The tireless and effective work of this trio made the game simpler for the rest of their team, shutting down Milan further up the pitch and building more structured attacks. This complemented both Inter’s high defensive line as well as the type of player they had in attacking areas who, while highly technical, are not particularly athletic or physical and feed better off of more considered, passing build-up play as opposed to a more direct approach.
Gaps in Milan’s pressing cause problems
With the scoreline at 0-0, Milan continued to hold a fairly deep defensive line geared towards a more back-to-front style of football, whereby the attackers would be released with speed upon a turnover of possession. Out of possession, Milan’s attackers also continued to harry Inter’s defence further up the pitch whenever the opportunity arose.
As the game wore on this strategy led to Bacca, Adriano and Honda frequently being separated from the rest of the team, offering space between the lines. This could be attributed to physical or mental tiredness or, worse still, poor positioning or organisation. Whatever the cause, this development played a large part in deciding a very tight game.
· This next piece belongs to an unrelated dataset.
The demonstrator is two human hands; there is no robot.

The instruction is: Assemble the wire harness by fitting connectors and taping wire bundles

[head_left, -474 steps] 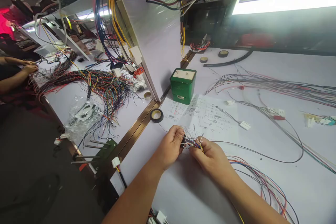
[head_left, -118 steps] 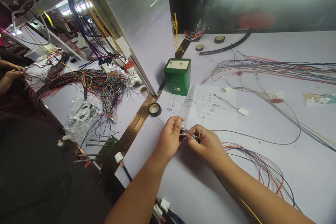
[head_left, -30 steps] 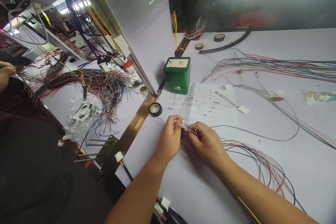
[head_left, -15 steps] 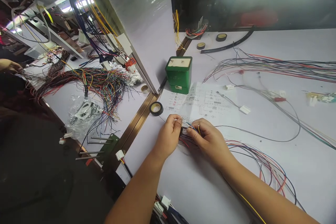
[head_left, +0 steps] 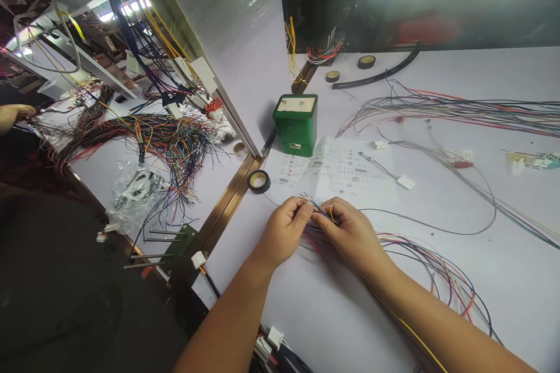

Just prior to the hour mark, Milan’s front three effectively closed down Inter’s central defenders, restricting their passing options and forcing them to cede ground. This led to the ball being given back to Handanovic before Kondogbia dropped deep to receive. However while this was happening Milan’s other midfielders and full-backs were slow to move up and support this pressing manoeuvre. Thus, not all passing lanes were cut off and Inter were able to maintain possession, successfully playing it out wide from the back having sucked Milan deep into their own territory. This sequence is illustrated below.
This passage of play finally created some space for Inter to drive into on the counter-attack. For once Milan were the team forced to transition into defence at high speed and, as illustrated in the above image, they did so in a six-on-six situation, a consequence of their fumbled high pressing ploy. From this point, Davide Santon released Guarin, who carried on before slotting into the bottom left corner to give Inter the decisive goal.
Balotelli introduced to break down reactive Inter
After taking the lead, Inter gradually accepted a more reactive stance. With something to hold on to, they sat further back as a unit in an attempt to stifle Milan’s attacks. This is shown below, where even Icardi – Inter’s most clinical finisher – is well within Inter’s half. Milan had to find a new way of opening Inter up; no longer was direct, vertical football going to work. To this end, their introduction of Mario Balotelli was an important substitution.
Balotelli made his return to San Siro turf by replacing Bacca a few minutes after Inter had gone in front and his desire to take the game by the scruff of the neck and influence it was immediately apparent. The first thing he did was step up to take a free-kick from the right, which he whipped into Inter’s penalty area to create an element of danger.
Balotelli’s ingenuity and willingness to take opponents on was a useful tool for Milan to use at a time when they had to figure out how to break down an Inter team that was dropping deeper and deeper. He carved out a number of chances, hitting the post with one and bringing a brilliant diving save from Handanovic with another, but ultimately he was unable to alter the score as Inter held on to their 1-0 lead to claim victory.